**Problem to work on**. In the entries that follow, find every line containing "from" and copy it.
Segment Start: Material shown
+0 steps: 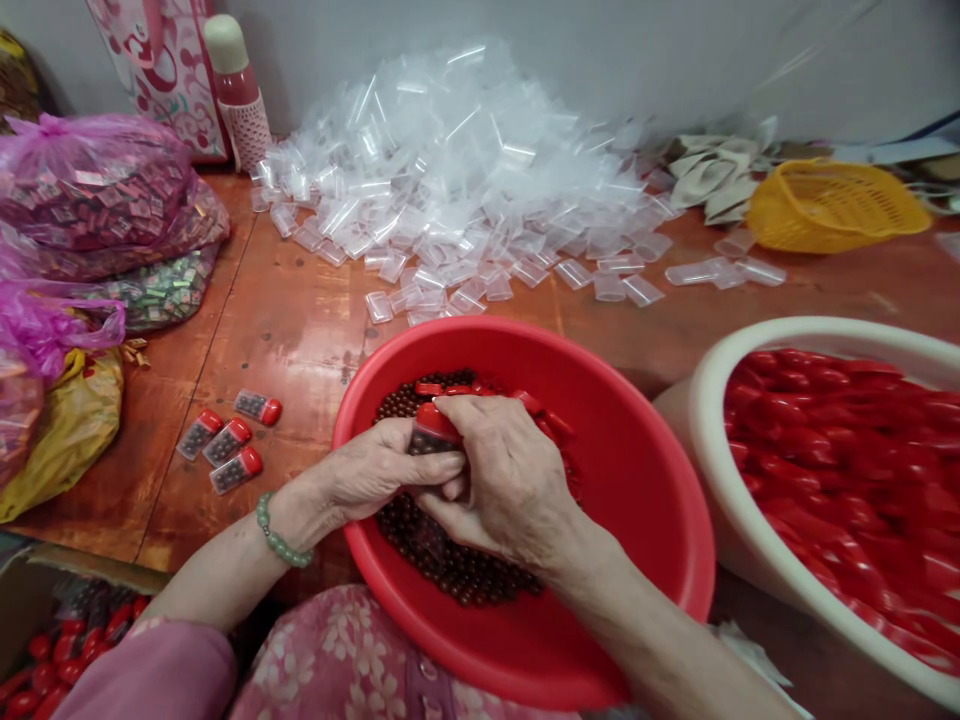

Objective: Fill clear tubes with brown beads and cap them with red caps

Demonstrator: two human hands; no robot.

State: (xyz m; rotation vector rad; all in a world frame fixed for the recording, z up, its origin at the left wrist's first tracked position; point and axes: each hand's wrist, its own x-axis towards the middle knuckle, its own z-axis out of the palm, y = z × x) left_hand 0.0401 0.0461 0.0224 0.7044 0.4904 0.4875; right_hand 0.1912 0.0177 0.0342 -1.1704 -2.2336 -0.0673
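Note:
My left hand (379, 470), with a green bead bracelet (279, 532) on its wrist, and my right hand (502, 470) meet over a red plastic basin (637, 500). Together they grip a small transparent vial (427, 443) filled with dark beads. Its red cap (436, 420) sits partly under my right fingers. Loose dark brown beads (457, 565) lie in the basin beneath my hands, and several red caps (480, 390) lie among them. Part of the vial is hidden by my fingers.
A cream basin (720, 480) full of red caps stands at right. Several capped vials (229, 440) lie on the orange wooden table (300, 330). Behind are a heap of small transparent plastic bags (450, 170), a yellow basket (832, 205), and pink bags (90, 185) at left.

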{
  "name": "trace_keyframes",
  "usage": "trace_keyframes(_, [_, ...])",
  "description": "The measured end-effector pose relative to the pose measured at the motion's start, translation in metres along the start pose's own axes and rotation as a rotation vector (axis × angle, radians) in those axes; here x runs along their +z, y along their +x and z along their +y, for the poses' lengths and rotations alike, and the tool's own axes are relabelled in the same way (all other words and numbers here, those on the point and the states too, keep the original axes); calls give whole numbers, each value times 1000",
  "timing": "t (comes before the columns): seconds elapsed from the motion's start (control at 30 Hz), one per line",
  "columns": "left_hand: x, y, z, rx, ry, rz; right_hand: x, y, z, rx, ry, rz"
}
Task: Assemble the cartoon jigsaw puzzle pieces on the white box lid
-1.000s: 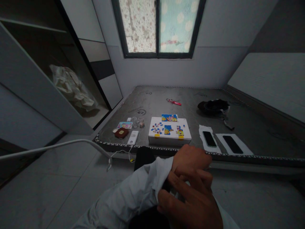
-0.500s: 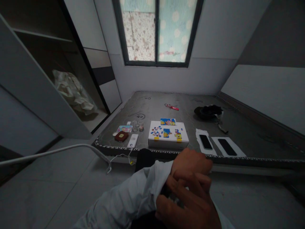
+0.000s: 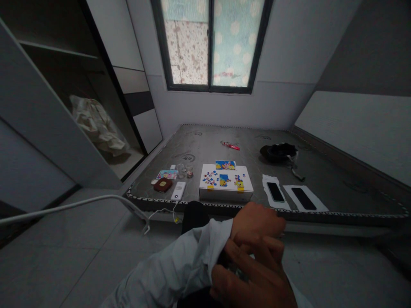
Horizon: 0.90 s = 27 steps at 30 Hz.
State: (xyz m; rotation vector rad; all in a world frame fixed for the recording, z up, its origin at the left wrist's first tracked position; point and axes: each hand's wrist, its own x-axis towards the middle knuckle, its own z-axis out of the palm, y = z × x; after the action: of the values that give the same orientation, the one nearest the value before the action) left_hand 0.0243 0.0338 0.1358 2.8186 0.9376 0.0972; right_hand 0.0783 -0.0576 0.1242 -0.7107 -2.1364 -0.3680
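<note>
My left hand point(image 3: 257, 219) is held across in front of my body, back upward, with its fingers curled under and nothing visible in them. A pale sleeve point(image 3: 180, 261) covers that forearm up to the wrist. My right hand point(image 3: 257, 271) lies over the left wrist, fingers bent and pinching around a wristwatch point(image 3: 236, 270). Only a dark strap and a shiny bit of the watch show between the fingers. Just beyond the hands, a white box point(image 3: 226, 194) on the bed bears jigsaw pieces point(image 3: 210, 177) and partly joined picture sections point(image 3: 224, 180).
On the grey mattress point(image 3: 205, 141) lie two phones point(image 3: 275, 192) on white sheets, a dark cap point(image 3: 278, 152), a red packet point(image 3: 230, 145), a brown case point(image 3: 162, 184), a white power bank point(image 3: 178, 191) and small glass jars point(image 3: 181, 170). A white cable point(image 3: 80, 203) crosses at left.
The view has shifted very slightly. Both hands stay together at the left wrist, the right fingers moving only a little. The things on the bed have not moved.
</note>
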Motion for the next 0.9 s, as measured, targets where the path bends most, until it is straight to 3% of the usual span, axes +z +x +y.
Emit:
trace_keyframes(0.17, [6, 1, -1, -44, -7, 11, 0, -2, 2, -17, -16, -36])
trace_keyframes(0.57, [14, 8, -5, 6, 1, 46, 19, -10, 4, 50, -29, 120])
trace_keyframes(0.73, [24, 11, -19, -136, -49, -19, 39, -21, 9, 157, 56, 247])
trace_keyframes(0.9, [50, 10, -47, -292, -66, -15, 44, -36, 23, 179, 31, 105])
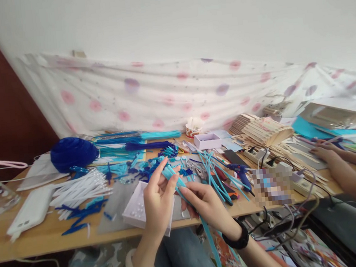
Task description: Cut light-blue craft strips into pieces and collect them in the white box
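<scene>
My left hand (158, 200) and my right hand (205, 204) meet over the front edge of the wooden table (43, 239). Both pinch the same light blue pipe cleaner (174, 176). The left fingers grip its upper end, the right fingers hold it just below, and its long tail hangs down past my right wrist toward my lap. A white bracelet sits on my left wrist, a black band on my right. Under my left hand lies a small white tray of pearl beads (134, 209).
Blue and white pipe cleaners (76, 191), a dark blue pompom (73, 153), a blue glue gun (240, 173), a lilac box (207, 140), a paper cup (193, 128) and wooden stick pieces (266, 131) crowd the table. Another person's hands (328, 157) work at the right.
</scene>
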Tool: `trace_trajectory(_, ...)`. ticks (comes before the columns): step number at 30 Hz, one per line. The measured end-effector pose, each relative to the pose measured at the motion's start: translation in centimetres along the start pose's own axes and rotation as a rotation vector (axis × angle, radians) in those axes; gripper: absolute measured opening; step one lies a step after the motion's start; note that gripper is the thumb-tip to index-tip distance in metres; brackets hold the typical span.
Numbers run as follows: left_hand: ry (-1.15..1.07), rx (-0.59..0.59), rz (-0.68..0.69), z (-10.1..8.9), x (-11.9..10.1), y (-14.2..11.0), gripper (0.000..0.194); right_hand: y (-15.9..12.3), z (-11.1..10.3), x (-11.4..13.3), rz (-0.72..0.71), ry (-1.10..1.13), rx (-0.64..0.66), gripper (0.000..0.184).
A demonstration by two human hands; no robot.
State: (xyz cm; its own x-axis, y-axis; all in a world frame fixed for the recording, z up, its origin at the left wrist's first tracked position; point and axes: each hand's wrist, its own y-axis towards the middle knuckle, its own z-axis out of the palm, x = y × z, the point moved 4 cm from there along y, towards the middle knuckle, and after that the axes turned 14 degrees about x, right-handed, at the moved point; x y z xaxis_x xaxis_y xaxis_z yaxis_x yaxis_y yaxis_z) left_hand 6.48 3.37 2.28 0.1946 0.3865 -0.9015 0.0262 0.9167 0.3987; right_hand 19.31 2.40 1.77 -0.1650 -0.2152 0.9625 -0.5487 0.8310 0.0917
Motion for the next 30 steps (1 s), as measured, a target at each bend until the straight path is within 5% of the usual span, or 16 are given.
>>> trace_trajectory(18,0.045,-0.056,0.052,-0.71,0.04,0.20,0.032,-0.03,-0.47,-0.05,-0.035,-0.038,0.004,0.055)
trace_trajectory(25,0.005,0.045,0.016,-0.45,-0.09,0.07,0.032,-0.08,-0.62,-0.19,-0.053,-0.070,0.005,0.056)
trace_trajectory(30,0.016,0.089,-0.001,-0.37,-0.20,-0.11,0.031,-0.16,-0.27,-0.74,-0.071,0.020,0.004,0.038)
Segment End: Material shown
**Output below**.
  "timing": "t (comes before the columns): seconds elapsed from the motion's start (control at 30 Hz), one per line",
State: (xyz cm; its own x-axis, y-axis; all in a world frame fixed for the recording, z up, its origin at the left wrist's first tracked position; point and axes: each hand's wrist, its own y-axis towards the middle knuckle, its own z-axis out of the palm, x = y × z, the point moved 4 cm from there along y, towards the middle knuckle, and after that the axes turned 14 degrees about x, right-handed, at the moved point; x y z xaxis_x xaxis_y xaxis_z yaxis_x yaxis_y yaxis_z) left_hand 6.48 3.37 2.28 0.1946 0.3865 -0.9015 0.0262 0.9167 0.3987; right_hand 19.31 2.40 1.77 -0.1650 -0.2152 0.9625 -0.5487 0.8310 0.0917

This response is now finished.